We see that element ‘Geeta’ is the only element common to both. Hence, X ∩ Y = {Geeta}.

**Example-17 :-** Let A = {1, 2, 3, 4, 5, 6, 7, 8, 9, 10} and B = { 2, 3, 5, 7 }. Find A ∩ B and hence show that A ∩ B = B.

Given that A = {1, 2, 3, 4, 5, 6, 7, 8, 9, 10} and B = { 2, 3, 5, 7 }. A ∩ B = {1, 2, 3, 4, 5, 6, 7, 8, 9, 10} ∩ { 2, 3, 5, 7 } A ∩ B = {2, 3, 5, 7} = B

**Example-18 :-** Let A = { 1, 2, 3, 4, 5, 6}, B = { 2, 4, 6, 8 }. Find A – B and B – A.

Given that A = { 1, 2, 3, 4, 5, 6 } and B = { 2, 4, 6, 8 }. A - B = { 1, 2, 3, 4, 5, 6 } - { 2, 4, 6, 8 } A - B = {1, 3, 5} B - A = { 2, 4, 6, 8 } - { 1, 2, 3, 4, 5, 6 } B - A = {8}

**Example-19 :-** Let V = { a, e, i, o, u } and B = { a, i, k, u}. Find V – B and B – V.

Given that V = { a, e, i, o, u } and B = { a, i, k, u }. V - B = { a, e, i, o, u } - { a, i, k, u } V - B = {e, o} B - V = { a, i, k, u} - { a, e, i, o, u } B - V = {k}

**Example-20 :-** Let U = {1, 2, 3, 4, 5, 6, 7, 8, 9, 10} and A = {1, 3, 5, 7, 9}. Find A′.

Given that U = {1, 2, 3, 4, 5, 6, 7, 8, 9, 10} and A = {1, 3, 5, 7, 9}. A' = U - A = {1, 2, 3, 4, 5, 6, 7, 8, 9, 10} - {1, 3, 5, 7, 9} A' = {2, 4, 6, 8, 10}

**Example-21 :-** Let U be universal set of all the students of Class XI of a coeducational school and A be the set of all girls in Class XI. Find A′

Since A is the set of all girls, A′ is clearly the set of all boys in the class.
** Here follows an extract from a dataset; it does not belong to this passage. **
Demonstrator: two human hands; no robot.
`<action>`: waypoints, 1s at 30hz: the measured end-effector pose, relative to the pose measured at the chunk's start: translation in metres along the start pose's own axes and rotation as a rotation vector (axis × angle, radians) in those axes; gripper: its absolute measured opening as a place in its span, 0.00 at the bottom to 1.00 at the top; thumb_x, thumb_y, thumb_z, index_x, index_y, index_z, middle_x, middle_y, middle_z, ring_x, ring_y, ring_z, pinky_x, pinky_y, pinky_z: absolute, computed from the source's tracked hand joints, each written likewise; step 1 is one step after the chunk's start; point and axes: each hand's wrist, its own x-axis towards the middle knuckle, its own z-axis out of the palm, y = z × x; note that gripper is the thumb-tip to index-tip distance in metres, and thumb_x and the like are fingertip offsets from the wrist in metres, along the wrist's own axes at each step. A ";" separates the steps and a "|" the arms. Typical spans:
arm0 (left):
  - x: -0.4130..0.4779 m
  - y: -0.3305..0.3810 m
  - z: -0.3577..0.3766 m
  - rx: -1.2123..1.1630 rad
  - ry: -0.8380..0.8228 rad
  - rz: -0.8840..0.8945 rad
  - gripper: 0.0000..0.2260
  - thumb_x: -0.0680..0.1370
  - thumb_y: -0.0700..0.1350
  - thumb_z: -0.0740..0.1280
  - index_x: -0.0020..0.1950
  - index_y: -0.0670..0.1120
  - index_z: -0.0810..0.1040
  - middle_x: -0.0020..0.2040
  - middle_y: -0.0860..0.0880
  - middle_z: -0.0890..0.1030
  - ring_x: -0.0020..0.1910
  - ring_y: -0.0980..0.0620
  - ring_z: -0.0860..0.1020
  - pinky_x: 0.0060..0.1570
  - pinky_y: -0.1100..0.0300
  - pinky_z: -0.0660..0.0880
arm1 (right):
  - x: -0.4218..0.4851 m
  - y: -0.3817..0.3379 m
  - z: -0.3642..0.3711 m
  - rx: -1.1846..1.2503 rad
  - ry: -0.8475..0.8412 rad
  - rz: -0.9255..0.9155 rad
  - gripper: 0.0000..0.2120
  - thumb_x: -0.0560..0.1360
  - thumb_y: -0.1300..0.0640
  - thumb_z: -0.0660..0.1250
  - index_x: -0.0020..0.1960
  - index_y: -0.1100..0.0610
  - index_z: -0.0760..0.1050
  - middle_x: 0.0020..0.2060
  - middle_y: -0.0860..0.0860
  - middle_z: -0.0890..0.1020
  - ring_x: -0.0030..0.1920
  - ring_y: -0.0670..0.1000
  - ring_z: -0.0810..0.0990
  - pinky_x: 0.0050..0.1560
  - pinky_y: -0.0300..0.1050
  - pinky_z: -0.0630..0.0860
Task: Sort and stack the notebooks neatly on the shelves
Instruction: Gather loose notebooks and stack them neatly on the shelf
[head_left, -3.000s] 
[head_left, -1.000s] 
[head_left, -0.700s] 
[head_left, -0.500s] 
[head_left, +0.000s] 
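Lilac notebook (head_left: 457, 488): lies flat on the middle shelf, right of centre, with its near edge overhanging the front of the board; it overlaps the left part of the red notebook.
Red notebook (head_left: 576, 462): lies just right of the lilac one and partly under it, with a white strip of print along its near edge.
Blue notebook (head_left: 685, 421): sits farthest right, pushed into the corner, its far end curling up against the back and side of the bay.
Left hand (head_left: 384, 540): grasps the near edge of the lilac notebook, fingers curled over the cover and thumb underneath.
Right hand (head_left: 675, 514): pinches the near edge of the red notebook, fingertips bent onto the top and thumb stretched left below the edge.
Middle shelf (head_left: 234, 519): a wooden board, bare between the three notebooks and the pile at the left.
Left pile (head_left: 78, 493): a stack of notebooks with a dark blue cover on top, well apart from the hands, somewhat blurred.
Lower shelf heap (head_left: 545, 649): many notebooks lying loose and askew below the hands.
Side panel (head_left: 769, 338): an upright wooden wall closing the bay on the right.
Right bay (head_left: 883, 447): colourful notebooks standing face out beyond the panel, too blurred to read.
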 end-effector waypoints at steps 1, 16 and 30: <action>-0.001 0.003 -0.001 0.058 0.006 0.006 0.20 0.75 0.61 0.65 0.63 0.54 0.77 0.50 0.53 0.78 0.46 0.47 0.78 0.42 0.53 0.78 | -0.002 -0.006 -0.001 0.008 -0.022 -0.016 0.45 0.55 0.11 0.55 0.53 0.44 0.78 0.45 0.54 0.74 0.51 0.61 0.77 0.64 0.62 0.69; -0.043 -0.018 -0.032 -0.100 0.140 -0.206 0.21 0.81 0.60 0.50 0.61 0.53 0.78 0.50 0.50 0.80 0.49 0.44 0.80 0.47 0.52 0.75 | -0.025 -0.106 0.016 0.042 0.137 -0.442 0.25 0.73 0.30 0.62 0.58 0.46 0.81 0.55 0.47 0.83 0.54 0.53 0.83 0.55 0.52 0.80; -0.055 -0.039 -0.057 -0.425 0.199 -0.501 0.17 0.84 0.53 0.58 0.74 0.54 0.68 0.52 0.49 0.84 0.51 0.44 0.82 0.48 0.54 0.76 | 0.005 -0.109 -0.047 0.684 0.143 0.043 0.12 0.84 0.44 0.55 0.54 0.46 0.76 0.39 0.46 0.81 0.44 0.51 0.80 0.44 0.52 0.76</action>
Note : If A is a subset of the universal set U, then its complement A′ is also a subset of U.

**Example-22 :-** Let U = {1, 2, 3, 4, 5, 6}, A = {2, 3} and B = {3, 4, 5}. Find A′, B′ , A′ ∩ B′, A ∪ B and hence show that ( A ∪ B )′ = A′ ∩ B′.

Given that U = {1, 2, 3, 4, 5, 6}, A = {2, 3} and B = {3, 4, 5}. A′ = {1, 4, 5, 6}, B′ = { 1, 2, 6 }. Hence A′ ∩ B′ = { 1, 6 } Also A ∪ B = { 2, 3, 4, 5 }, so that (A ∪ B)′ = { 1, 6 } ( A ∪ B )′ = { 1, 6 } = A′ ∩ B′

**Example-23 :-** If X and Y are two sets such that X ∪ Y has 50 elements, X has 28 elements and Y has 32 elements, how many elements does X ∩ Y have ?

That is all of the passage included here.